4. "Siblings Without Rivalry" helps discuss allowing the "ugly" feelings about a sibling or situation to be voiced and validated. This helps the child work through them so that he can move away from carrying them alone. And then he can gain perspective once these are not such a heavy burden.

5. "The Explosive Child" discusses 'picking your battles'. Basically, it has a "Basket" criteria of degrees of battle. Basket "A" is safety issues. These are critical to health and worth making an issue over. Basket "C" are little things that won't matter tomorrow, next week or next month. These are ignored and dealt with without creating an issue/battle or power struggle.

Basket "B" are the important but negotiable items which need buy-in. Most things are here. But the issue is to determine 'Is this critical to the family's happiness *today* to create a power struggle?' What other ways can this issue be tackled together as a team?

6. Food intolerances: dairy causes aggression in our son. We see his behavior change about one hour after consumption and lasts 1-6 hours depending on quantity consumed.
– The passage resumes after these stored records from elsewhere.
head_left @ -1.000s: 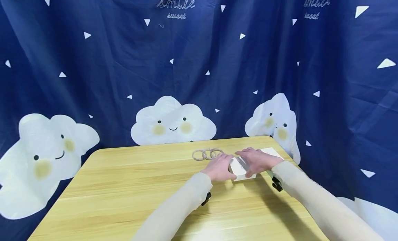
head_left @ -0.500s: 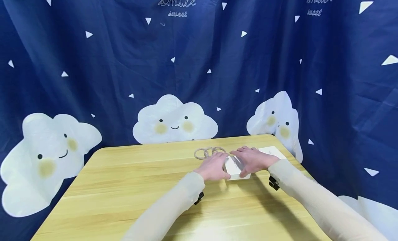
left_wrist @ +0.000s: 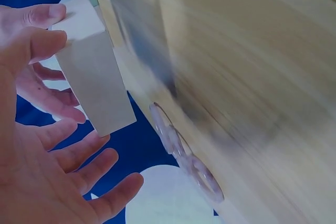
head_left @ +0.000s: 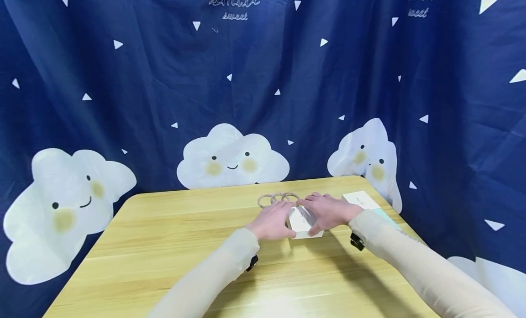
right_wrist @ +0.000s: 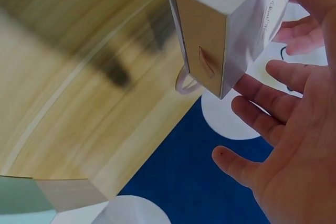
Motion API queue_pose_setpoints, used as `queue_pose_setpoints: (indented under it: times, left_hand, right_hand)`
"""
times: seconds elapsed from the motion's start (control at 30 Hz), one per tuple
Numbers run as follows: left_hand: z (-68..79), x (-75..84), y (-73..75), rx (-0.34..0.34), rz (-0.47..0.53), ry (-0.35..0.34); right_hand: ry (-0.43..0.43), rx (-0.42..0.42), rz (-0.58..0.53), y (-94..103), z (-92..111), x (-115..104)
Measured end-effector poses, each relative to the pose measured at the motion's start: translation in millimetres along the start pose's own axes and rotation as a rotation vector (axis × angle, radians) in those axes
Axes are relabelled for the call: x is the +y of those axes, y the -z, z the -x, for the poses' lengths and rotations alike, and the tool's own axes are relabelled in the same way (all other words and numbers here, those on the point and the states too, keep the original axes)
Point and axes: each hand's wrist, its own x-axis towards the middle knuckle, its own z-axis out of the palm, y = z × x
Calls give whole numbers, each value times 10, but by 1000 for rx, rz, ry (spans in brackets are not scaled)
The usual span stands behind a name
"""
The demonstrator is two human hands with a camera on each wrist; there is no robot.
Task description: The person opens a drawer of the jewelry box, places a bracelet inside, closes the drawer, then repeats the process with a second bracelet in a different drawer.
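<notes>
A small white box [head_left: 303, 220] is held up between both hands, close over the wooden table. Gripping its left side is my left hand [head_left: 269, 221], the thumb on the near part and the fingers toward the far part. My right hand [head_left: 326, 211] grips the opposite side in the same manner. The left wrist view shows a plain pale face of the box [left_wrist: 97, 80]. In the right wrist view, a tan drawer front with a small ribbon pull [right_wrist: 206, 62] sits inside the white sleeve, and dark script runs along one face.
Just behind the hands lie three overlapping pale rings [head_left: 279, 198] on the table [head_left: 172, 254]. A white and mint-green box [head_left: 362, 200] lies near the table's right edge. A dark blue curtain with clouds hangs behind the table.
Both hands have carried the white box to the left, nearer the front of the rings. More of the white and mint-green box shows beyond my right forearm.
</notes>
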Motion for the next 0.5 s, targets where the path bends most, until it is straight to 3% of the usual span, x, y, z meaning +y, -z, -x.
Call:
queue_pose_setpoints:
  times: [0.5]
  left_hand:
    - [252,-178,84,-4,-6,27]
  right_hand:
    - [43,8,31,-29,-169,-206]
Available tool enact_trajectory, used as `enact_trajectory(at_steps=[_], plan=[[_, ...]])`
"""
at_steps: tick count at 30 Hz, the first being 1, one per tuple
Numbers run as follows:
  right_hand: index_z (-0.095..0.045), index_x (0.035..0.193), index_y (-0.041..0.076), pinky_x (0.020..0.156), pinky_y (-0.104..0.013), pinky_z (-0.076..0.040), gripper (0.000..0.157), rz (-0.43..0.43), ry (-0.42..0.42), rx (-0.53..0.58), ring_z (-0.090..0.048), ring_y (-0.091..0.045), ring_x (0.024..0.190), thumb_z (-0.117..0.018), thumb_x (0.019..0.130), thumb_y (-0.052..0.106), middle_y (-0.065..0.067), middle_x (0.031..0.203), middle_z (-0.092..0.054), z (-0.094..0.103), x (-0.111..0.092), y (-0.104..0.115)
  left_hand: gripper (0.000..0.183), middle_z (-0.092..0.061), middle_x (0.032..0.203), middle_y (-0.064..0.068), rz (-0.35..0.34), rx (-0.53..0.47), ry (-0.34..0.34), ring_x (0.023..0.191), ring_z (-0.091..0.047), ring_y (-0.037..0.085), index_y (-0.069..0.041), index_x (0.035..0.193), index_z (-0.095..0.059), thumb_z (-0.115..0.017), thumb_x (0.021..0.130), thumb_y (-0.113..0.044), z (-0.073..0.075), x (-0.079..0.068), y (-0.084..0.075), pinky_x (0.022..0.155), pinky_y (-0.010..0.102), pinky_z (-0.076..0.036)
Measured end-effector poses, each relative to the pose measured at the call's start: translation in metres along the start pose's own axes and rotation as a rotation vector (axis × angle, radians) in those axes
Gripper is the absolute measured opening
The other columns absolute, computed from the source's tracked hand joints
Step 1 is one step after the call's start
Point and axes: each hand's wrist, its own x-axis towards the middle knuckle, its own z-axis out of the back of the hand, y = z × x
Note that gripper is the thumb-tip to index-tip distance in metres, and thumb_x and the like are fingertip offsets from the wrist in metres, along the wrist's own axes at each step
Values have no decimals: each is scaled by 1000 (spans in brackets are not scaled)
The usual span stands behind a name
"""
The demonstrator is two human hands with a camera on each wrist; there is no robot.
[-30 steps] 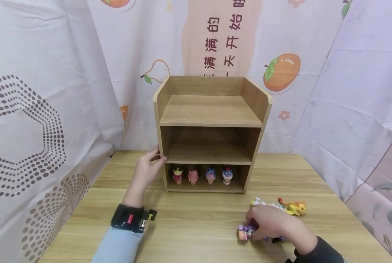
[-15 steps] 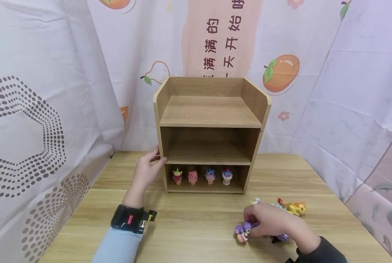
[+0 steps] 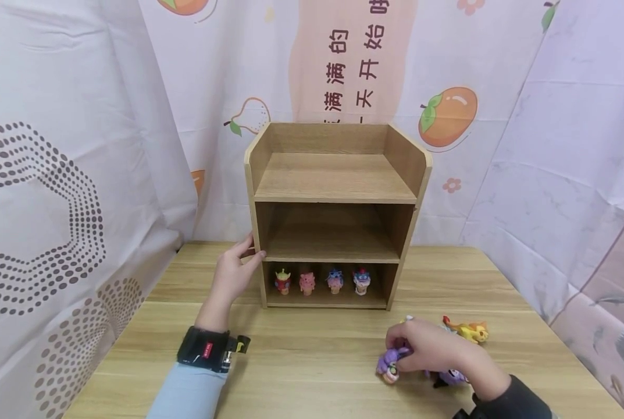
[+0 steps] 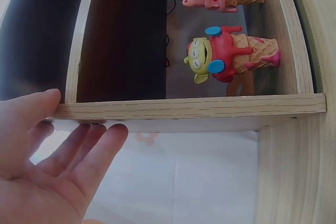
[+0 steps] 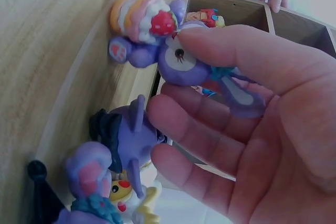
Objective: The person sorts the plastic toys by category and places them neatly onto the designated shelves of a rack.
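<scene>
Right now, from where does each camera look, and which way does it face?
Head: worn on the head, facing forward and down at the wooden shelf unit; left grip, right grip and forearms show.
Left wrist: worn there, facing the wooden shelf unit's side panel edge and the green alien figurine; only the left grip shows.
Right wrist: worn there, facing the purple rabbit figurine that the right grip pinches; the left grip appears at the top.
Shared: head and left wrist both show the green alien figurine.

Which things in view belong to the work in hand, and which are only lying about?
In the work, apparently:
purple rabbit figure, in right hand
wooden shelf, held by left hand
shelved figures
loose figures, probably

Seemingly only surroundings:
printed cloth
black wristband
</scene>
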Motion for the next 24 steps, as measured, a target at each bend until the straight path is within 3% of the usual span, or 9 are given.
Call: enact_trajectory(at_steps=[12, 24], plan=[[-68, 97, 23, 62, -23, -49, 22, 3, -74, 9, -55, -1, 74, -81, 82, 12, 16, 85, -61, 8, 1, 3, 58, -55, 146, 15, -7, -1, 0, 118, -65, 34, -9, 151, -50, -72, 98, -21, 0, 0, 0, 92, 48, -57], [-70, 100, 20, 59, -23, -51, 25, 54, -242, -26, -60, -8, 75, -82, 81, 10, 15, 87, -63, 15, 2, 4, 58, -55, 146, 15, 8, 6, -1, 118, -65, 32, -11, 151, -50, -71, 98, -23, 0, 0, 0, 92, 47, -57]])
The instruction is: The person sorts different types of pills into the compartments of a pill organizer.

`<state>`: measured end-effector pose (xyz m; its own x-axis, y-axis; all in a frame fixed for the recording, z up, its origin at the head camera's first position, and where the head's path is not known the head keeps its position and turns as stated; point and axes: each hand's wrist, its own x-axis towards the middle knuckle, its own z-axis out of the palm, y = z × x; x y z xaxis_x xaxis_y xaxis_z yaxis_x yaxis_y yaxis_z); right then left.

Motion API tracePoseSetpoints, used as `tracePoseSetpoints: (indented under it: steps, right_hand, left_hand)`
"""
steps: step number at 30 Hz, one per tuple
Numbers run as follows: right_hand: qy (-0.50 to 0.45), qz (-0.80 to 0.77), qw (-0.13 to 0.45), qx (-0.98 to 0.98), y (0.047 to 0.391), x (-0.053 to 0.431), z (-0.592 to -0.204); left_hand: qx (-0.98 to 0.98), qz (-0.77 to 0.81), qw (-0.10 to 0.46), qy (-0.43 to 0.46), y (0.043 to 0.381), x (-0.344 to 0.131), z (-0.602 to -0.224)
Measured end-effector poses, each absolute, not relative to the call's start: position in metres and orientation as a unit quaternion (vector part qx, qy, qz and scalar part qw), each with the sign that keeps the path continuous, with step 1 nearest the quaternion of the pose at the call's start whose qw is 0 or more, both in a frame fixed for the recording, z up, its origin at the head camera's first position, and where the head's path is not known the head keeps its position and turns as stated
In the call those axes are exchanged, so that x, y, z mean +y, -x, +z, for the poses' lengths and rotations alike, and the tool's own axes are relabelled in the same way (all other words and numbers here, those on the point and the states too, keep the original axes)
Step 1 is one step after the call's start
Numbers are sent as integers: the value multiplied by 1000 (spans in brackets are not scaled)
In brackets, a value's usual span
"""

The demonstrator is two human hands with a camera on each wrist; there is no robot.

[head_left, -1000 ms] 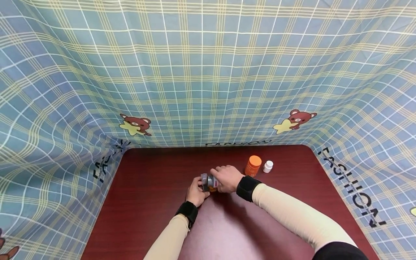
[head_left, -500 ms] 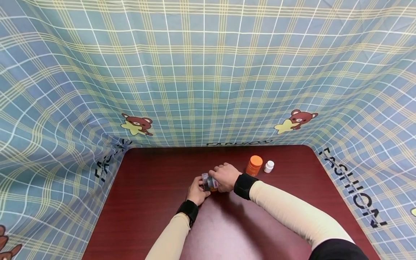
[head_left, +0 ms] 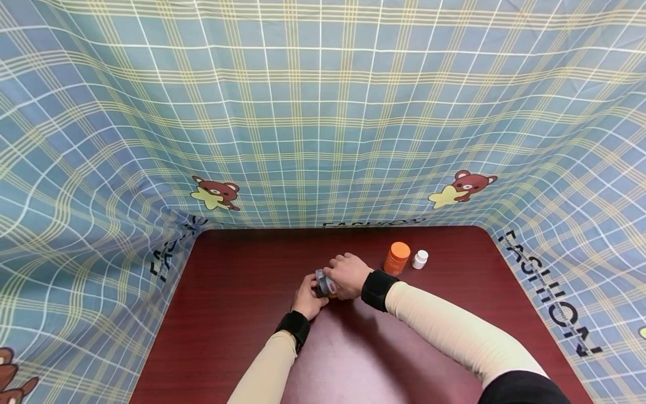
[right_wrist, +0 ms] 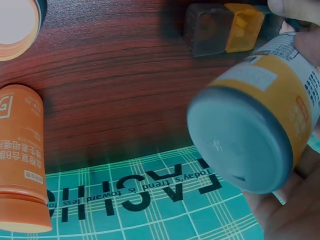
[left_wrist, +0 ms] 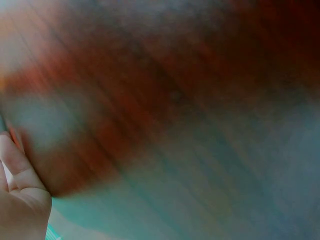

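Observation:
My right hand (head_left: 348,276) grips a pill bottle (right_wrist: 265,107), tilted on its side with its grey base facing the right wrist camera. Its label is orange and white. The other end points to a small pill organizer (right_wrist: 207,30) with clear grey and orange compartments. My left hand (head_left: 309,300) holds the organizer between thumb and fingers in the head view. Only part of the left hand (left_wrist: 22,200) shows at the edge of the blurred left wrist view. The bottle's mouth is hidden behind the right hand's fingers.
An orange jar (head_left: 397,258) with an orange lid stands right of my right hand, beside a small white bottle (head_left: 420,259). A white disc with an orange rim (right_wrist: 17,22) shows at the right wrist view's corner. Plaid cloth (head_left: 323,140) hangs behind the dark red table (head_left: 242,280).
My right hand has shifted slightly left with the pill bottle, closer over the organizer. The left hand stays on the organizer. The head view has drifted a little.

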<state>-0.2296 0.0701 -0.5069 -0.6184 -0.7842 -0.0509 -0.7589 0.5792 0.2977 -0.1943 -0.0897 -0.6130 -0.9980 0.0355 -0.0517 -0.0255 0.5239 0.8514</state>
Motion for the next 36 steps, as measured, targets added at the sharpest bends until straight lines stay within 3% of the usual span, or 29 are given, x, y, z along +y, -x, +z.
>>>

Also, high fructose corn syrup (not sugar), artificial colors: red and yellow. See "The Feingold Diet" on-line.

7. 'Meet the underlying needs' is my mantra. Focus on working to solve the need, rather than focusing on eliminating the behavior.

I strongly and firstly recommend The Explosive Child for tools of "choosing your battles". It can change the dynamics to just essential safety issues, instead of having everything be a battle. I forgot about *high fructose corn syrup*. Ds can NOT consume this at all.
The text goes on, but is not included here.